For some months the proposed deal, first announced during the visit President Xi Jinping to Iran in 2016, has been enthusiastically promoted by Tehran as a "strategic agreement" covering a range of activities including business and culture, but Beijing had remained silent for months. Now, with US-Chinese tensions remaining high, Beijing has decided to challenge Washington by inking a deal with Tehran. But it is worth noting that the current version of what China calls a "roadmap" was signed at the level of foreign ministers.
Officials in Beijing have also spoken of closer cooperation with Iran. A draft agreement leaked to the press in August 2020 contained general themes, indicating economic and security cooperation.
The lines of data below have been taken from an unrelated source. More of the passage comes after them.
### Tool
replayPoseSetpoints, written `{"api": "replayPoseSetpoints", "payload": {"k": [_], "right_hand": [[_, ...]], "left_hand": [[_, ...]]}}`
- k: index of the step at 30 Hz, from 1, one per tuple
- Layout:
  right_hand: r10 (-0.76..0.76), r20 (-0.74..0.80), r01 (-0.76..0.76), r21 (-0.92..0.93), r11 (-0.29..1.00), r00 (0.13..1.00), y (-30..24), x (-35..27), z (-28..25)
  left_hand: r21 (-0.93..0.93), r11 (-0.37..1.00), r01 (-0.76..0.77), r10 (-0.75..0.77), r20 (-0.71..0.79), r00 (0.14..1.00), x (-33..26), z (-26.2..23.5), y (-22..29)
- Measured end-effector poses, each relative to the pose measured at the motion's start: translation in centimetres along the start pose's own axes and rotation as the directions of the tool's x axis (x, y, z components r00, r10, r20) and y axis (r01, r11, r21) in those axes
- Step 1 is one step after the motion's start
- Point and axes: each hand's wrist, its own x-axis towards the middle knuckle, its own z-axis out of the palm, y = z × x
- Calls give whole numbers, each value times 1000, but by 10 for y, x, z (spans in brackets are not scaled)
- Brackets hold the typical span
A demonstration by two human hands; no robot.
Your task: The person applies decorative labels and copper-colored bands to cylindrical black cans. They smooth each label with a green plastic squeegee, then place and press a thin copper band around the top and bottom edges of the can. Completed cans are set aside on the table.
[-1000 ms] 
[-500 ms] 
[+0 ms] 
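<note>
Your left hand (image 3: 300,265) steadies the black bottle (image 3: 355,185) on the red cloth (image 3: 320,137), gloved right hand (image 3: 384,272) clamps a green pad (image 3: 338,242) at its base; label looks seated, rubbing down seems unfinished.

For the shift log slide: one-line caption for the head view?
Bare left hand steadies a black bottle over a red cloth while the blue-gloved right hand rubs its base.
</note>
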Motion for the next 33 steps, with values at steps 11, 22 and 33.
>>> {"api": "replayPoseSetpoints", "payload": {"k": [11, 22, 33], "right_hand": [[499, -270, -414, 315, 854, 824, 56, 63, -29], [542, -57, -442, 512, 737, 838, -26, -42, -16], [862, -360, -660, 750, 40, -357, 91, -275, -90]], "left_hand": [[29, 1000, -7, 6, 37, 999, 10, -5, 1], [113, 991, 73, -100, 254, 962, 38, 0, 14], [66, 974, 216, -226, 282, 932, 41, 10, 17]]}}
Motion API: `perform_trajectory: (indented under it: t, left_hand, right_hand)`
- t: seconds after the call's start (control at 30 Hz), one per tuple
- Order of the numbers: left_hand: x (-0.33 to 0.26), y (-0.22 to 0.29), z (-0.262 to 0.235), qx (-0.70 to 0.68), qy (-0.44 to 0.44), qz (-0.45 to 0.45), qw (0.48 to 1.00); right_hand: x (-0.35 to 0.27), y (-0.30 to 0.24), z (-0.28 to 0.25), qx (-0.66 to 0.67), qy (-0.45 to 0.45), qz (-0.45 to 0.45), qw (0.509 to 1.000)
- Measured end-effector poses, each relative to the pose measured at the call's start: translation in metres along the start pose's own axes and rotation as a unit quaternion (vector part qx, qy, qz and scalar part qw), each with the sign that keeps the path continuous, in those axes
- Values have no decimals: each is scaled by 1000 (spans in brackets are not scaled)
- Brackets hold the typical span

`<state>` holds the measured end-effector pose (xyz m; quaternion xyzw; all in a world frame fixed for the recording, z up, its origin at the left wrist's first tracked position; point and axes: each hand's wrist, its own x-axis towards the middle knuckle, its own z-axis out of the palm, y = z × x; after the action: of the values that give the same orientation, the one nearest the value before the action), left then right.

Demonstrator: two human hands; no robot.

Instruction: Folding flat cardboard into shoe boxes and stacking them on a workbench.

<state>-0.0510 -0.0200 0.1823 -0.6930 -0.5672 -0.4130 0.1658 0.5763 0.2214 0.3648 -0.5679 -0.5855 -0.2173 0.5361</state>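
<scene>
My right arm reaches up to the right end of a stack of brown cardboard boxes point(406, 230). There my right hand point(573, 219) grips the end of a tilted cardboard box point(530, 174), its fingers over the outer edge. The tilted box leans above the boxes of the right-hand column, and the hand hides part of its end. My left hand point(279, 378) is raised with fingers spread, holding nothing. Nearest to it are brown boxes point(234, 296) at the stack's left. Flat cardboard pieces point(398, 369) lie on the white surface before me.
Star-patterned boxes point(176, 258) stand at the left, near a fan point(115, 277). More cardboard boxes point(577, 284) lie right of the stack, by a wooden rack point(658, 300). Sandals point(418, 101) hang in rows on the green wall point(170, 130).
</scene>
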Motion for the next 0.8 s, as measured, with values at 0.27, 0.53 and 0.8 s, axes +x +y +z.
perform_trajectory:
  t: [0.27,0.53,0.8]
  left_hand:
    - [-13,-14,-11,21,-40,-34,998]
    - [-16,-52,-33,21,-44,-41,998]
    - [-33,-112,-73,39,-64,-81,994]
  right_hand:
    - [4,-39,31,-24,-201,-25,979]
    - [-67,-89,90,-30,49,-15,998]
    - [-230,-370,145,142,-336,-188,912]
The joint statement issued after Saturday’s signing ceremony does not reveal further details of the content of the agreement but describes it as a pact that "will bring prosperity to both nations." The Comprehensive Strategic Partnership, Iran’s first long-term agreement with a world power in 20 years, has been described by both sides as "a roadmap" for cooperation in various economic areas with a special focus on the private sectors.
Wang Yi who arrived in Tehran on Friday morning on the second leg of a Middle East tour that had taken him to Saudi Arabia and Turkey, has so far met with President Hassan Rouhani and Iran's Special Envoy Ali Larijani, an advisor to the Supreme Leader Ali Khamenei.
"China's relations with Iran will not be affected by the current situation," the Chinese foreign minister said in the meeting with Larijani, presumably in reference to tensions in China's relations with the United States. Wang Yi stressed that Beijing’s relations with Iran were "permanent and strategic."
Larijani was appointed by the government in October to oversee and finalize the deal. He had already been appointed by Khamenei to liaise with China, when he called Beijing “a trustworthy strategic partner."
Tehran’s agreement with China has been criticized by several high-profile principlists, including former President Mahmoud Ahmadinejad as well as social media users who have claimed the government wanted to cede ports and other assets to China under the deal. The rumor was echoed by lawmaker Mahmoud Ahmadi-Bighash in July who accused the Rouhani government of planning to transfer control of Persian Gulf islands to China.
China was the biggest importer of Iranian crude until the imposition of US sanctions in 2018 and their further tightening in May 2019. For more than a year China was buying a fraction of the regular quantities, but clandestine shipments picked up by September 2020. In mid-March Bloomberg reported that large quantities of US-sanctioned Iranian oil were flowing to China and substantially pushing up Iranian oil exports.
China is the biggest buyer of oil from the Middle East and the region’s top foreign investor. It has described the agreement with Iran as part of its Belt and Road Initiative (BRI), developed since 2013 to promote commercial, energy, transportation, 5G, and infrastructure projects across 70 countries.